[Your goal]: In the listing below, lines with the string "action" are to be counted; the number is the entire reply.

··········

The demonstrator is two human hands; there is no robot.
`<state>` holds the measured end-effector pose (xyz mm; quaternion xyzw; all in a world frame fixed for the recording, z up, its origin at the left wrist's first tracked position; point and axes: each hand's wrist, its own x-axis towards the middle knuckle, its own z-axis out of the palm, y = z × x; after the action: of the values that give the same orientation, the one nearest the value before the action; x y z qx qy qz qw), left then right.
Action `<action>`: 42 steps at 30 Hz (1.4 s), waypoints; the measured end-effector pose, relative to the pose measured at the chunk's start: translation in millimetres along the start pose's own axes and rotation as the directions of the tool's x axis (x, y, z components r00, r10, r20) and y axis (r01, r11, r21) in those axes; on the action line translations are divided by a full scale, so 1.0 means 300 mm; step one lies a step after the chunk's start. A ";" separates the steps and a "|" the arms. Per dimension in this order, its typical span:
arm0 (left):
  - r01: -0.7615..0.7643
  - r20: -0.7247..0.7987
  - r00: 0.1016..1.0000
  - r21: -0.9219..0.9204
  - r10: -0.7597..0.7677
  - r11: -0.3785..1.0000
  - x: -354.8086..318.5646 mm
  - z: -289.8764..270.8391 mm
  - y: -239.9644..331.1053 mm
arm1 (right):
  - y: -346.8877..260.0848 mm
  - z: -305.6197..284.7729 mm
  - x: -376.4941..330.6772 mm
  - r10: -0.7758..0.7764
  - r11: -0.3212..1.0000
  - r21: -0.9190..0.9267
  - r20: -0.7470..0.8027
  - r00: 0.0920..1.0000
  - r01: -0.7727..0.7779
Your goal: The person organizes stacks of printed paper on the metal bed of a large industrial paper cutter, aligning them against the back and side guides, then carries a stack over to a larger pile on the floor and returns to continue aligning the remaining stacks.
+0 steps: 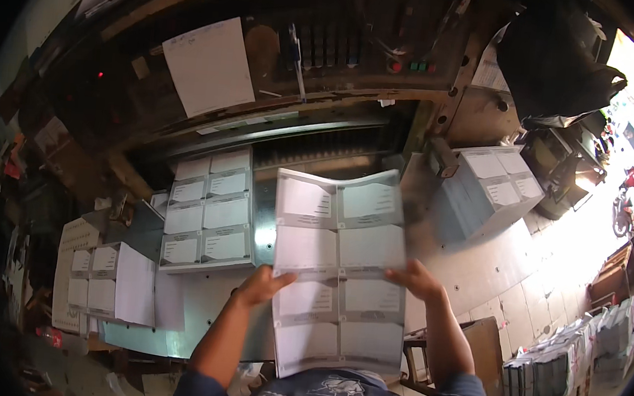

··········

[Problem solution]: 2